In that table, it lists Design Shear Strength of 1 bolt (kips) = 5.52 kips and 11.0 kips (single and double shear respectively) for 5/8" dia.  Divide by 1.4 for ASD capacity.

You would need to check the other failure modes but I doubt they'd govern for this case

-g





On 10/8/07, Gerard Madden, SE <gmse4603(--nospam--at)gmail.com> wrote:
Bill,

I have a spreadsheet at home that I can run that design shear tabs. It's based on Astaneh, Call, and McMullen (my grad school prof who was Astaneh's student) steel tips papers which the values in the Silver LRFD book are based upon. I believe I built in an A307 bolts option into it for the reason you mentioned but I can't remember. Another thing that happens is that even if you specify HSB's, A325's etc. on a residential project, the contractors will still put an A307 half the time.

-gm


On 10/8/07, Bill Allen < T.W.Allen(--nospam--at)cox.net> wrote:
I don't do a lot of steel design and my preferences might be dated, so I
might reveal a bit of naiveté, but I'll comment anyway.

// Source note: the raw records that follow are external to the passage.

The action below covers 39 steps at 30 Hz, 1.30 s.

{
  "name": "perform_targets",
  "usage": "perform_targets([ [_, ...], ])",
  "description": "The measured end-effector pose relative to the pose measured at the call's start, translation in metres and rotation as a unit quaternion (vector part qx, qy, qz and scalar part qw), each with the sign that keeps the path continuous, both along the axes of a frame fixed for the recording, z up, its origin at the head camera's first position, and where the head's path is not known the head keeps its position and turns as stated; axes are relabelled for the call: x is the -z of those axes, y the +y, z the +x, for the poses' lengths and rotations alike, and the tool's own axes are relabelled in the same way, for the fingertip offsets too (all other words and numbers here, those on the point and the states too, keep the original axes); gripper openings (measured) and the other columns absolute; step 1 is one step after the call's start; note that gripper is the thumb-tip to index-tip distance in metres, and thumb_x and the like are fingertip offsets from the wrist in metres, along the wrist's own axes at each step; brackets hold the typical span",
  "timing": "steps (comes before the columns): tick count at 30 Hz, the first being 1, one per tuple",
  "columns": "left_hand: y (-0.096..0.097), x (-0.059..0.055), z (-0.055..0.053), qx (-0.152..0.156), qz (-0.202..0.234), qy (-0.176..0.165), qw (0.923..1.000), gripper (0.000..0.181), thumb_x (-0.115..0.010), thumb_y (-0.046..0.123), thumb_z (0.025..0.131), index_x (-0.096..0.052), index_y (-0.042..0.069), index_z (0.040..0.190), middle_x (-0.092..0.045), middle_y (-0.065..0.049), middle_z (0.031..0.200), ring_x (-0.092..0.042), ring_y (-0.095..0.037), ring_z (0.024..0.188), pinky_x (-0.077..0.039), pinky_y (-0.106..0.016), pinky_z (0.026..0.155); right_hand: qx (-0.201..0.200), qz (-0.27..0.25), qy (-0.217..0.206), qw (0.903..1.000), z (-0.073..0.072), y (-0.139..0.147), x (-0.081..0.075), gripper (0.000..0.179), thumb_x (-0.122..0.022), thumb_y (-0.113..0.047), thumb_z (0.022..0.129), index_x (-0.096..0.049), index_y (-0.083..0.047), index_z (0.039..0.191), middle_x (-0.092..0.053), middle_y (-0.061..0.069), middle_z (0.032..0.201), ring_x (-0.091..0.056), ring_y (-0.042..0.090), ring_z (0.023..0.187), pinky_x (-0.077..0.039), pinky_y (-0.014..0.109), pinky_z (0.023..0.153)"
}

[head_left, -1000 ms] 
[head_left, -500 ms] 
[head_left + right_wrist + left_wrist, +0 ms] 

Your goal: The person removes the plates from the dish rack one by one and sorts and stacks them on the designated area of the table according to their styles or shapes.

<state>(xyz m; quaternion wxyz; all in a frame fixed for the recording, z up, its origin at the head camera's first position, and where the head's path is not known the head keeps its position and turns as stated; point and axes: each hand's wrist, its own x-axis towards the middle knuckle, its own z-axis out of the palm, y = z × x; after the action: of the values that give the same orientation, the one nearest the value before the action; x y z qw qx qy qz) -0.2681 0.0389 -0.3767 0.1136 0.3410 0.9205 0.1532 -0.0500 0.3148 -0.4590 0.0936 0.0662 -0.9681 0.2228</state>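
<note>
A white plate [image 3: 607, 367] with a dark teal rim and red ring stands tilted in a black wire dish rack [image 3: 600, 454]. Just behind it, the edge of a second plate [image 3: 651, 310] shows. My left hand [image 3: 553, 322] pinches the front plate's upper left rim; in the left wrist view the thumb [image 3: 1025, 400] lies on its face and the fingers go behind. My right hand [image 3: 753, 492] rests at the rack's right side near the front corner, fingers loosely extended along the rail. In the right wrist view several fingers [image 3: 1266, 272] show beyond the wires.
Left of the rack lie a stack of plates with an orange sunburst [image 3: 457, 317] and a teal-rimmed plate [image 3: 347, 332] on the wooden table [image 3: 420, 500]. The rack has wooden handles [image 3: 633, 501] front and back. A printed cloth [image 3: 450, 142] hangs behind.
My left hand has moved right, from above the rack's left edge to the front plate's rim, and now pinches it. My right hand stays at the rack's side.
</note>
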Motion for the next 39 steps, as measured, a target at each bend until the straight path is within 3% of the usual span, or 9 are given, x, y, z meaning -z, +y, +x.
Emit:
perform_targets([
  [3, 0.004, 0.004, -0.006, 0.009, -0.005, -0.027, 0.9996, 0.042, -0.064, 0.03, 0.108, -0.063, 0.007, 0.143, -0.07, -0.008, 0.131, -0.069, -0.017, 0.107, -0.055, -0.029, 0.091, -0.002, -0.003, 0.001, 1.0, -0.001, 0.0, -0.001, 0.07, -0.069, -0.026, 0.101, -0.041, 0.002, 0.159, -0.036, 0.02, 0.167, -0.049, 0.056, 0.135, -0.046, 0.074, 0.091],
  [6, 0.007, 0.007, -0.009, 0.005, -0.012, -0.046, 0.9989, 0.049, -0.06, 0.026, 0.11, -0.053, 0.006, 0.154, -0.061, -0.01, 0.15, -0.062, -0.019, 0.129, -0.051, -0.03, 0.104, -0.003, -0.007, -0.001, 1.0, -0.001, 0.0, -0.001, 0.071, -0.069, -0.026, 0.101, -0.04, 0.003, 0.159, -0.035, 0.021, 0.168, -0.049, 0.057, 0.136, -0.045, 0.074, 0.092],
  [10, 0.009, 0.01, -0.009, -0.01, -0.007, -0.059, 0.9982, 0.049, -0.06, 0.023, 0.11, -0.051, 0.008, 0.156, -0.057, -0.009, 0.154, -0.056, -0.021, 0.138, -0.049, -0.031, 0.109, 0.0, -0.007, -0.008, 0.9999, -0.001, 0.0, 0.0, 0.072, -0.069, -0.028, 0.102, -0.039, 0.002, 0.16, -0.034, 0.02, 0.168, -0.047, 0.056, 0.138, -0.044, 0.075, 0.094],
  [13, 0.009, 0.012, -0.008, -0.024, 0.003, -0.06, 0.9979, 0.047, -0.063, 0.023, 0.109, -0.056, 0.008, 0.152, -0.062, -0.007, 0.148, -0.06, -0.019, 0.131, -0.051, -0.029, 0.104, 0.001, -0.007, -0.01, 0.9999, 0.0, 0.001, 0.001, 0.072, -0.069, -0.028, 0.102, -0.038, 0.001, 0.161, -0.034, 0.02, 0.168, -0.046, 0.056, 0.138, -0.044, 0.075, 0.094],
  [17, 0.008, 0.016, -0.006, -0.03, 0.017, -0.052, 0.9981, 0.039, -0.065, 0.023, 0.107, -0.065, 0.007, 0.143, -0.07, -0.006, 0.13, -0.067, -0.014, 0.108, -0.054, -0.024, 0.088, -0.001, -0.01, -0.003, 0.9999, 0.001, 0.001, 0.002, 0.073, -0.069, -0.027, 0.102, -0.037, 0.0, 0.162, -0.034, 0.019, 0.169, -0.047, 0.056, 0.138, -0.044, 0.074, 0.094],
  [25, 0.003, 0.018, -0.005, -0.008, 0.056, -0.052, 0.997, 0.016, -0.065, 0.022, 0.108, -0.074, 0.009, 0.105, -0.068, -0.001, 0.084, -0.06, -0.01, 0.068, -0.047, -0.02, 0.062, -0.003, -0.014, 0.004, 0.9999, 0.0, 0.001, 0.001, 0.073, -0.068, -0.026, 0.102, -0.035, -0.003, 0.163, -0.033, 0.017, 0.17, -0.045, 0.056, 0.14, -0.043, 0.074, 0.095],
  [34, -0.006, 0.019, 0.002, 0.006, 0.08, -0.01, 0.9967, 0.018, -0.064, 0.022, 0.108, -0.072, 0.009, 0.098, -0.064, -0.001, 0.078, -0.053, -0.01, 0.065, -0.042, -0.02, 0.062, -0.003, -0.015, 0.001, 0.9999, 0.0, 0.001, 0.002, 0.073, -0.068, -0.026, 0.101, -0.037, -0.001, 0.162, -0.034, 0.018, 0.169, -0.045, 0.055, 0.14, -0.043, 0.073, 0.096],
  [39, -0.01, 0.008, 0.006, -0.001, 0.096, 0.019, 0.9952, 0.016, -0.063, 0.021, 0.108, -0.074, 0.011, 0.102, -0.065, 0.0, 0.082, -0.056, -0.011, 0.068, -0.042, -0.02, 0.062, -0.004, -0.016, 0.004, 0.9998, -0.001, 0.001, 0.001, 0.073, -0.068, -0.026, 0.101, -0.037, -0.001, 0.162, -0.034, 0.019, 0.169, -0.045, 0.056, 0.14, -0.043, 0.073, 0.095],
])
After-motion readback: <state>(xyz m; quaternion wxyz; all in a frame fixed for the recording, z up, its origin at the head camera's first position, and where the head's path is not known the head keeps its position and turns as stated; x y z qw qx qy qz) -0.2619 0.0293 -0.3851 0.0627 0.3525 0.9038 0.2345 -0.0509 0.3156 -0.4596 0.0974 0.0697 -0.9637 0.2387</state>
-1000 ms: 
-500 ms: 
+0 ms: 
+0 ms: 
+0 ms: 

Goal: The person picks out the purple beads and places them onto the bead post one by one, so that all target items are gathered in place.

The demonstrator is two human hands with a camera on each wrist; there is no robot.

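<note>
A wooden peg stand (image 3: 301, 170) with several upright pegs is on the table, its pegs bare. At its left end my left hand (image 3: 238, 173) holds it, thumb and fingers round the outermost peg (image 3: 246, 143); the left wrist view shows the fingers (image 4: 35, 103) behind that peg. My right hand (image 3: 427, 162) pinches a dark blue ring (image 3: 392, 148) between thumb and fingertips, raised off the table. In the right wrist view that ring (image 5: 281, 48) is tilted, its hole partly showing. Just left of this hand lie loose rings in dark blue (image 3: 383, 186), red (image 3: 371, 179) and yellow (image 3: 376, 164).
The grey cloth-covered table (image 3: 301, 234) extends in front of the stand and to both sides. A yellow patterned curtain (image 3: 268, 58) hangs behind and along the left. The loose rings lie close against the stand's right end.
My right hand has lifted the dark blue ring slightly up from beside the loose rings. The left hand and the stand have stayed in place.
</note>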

In "my world", which is Type V construction (i.e., primarily light framed,
wood, CFS, masonry, etc.), there is a need for an occasional steel beam or
three. These structures do not normally require special inspectors, but I
guess with the advent of the IBC, those instances will be fewer. Anyway,
I've always designed my simple steel connections based on bearing load since
the members were usually lightly loaded and did not need the capacity of
A-325 bolts. As soon as I specify A-325 bolts, the "special inspection" flag
goes up. The minimum charge (in the real world) is four hours or $160 to
$250. I realize in a steel building, this isn't a big issue since there are
so many connections and the labor savings of installing fewer bolts can be
realized, but that is just not the case in the structures I design. In my
particular case, the inspector would inspect one connection!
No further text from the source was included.